▶ _TASK GOAL_:
Your response must consist of one number: how many lines in this material contain the word "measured".

*** DATA SECTION ***

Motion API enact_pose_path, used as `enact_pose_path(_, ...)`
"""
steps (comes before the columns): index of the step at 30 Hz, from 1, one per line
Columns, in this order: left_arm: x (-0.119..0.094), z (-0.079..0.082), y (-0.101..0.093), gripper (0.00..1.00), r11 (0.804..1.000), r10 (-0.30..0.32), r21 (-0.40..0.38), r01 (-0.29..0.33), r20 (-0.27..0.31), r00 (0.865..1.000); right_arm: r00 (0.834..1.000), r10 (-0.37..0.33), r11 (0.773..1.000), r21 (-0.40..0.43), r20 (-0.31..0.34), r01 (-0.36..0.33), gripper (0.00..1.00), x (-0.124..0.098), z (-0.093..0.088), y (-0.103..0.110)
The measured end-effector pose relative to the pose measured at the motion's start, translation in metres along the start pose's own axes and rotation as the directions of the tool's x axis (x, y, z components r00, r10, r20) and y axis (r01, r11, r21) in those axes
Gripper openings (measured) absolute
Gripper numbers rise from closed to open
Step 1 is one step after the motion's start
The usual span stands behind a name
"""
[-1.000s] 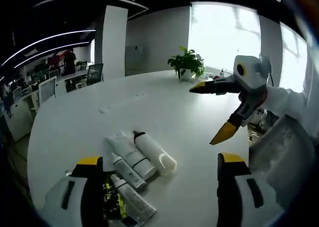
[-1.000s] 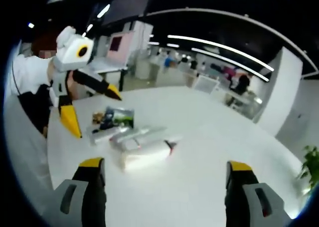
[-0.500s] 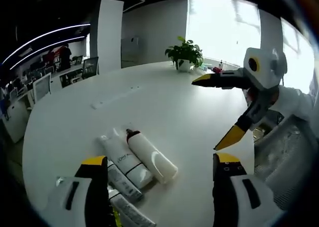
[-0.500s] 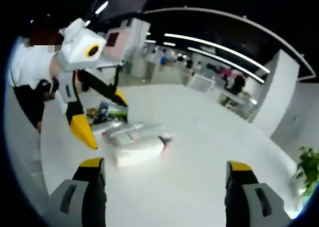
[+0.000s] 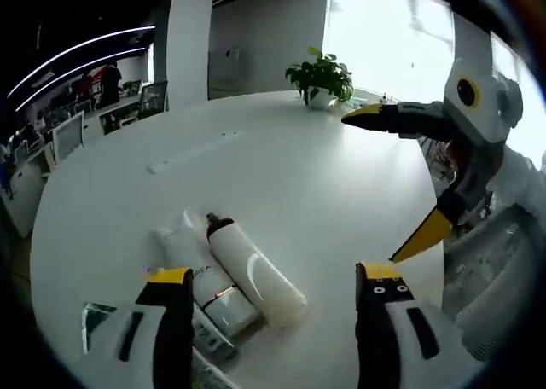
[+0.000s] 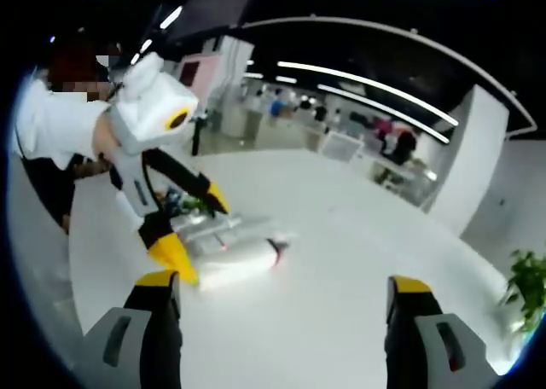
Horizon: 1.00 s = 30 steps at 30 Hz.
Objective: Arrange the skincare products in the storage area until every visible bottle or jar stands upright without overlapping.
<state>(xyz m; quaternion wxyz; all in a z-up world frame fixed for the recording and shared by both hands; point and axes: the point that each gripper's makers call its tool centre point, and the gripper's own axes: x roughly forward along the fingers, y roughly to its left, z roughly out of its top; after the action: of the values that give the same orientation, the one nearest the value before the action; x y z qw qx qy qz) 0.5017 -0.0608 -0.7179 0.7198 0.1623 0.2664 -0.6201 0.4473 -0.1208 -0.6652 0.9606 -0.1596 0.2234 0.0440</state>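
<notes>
Several white skincare products lie on their sides in a cluster on the white table [image 5: 281, 176]. The biggest is a white bottle [image 5: 258, 270] with a dark cap, beside a white tube [image 5: 189, 265] and smaller tubes [image 5: 212, 339]. My left gripper [image 5: 275, 278] is open, just above the bottle and tube, holding nothing. My right gripper [image 5: 392, 176] hangs open in the air to the right of the cluster, away from it. In the right gripper view, the left gripper [image 6: 194, 229] straddles the near end of the white bottle [image 6: 239, 268] and the tubes [image 6: 209, 229], while the right gripper [image 6: 283, 282] is open and empty.
A green printed packet [image 5: 95, 316] lies at the near left of the cluster. A potted plant [image 5: 321, 76] stands at the table's far edge. A person in a white sleeve [image 6: 51, 124] stands at the table. Desks and chairs lie beyond.
My left gripper has moved down and forward over the lying bottles, which now sit between its jaws. The right gripper stays open, now further right of them. No product has moved.
</notes>
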Motion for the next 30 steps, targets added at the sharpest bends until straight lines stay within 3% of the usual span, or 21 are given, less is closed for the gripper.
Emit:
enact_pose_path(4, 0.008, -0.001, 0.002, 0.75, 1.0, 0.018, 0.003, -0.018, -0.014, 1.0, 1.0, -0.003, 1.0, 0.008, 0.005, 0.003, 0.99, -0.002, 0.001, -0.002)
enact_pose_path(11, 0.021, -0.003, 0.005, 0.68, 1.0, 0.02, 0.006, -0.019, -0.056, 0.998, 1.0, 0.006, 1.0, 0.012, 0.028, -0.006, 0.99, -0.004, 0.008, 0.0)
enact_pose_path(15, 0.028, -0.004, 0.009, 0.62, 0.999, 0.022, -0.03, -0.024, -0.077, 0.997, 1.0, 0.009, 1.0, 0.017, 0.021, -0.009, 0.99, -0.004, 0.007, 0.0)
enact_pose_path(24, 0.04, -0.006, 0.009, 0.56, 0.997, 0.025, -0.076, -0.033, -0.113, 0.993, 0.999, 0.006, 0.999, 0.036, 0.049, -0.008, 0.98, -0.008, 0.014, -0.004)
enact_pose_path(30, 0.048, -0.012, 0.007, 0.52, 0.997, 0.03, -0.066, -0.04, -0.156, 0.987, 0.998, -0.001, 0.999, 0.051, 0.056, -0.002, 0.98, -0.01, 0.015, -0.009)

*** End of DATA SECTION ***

▶ _TASK RESPONSE_:
2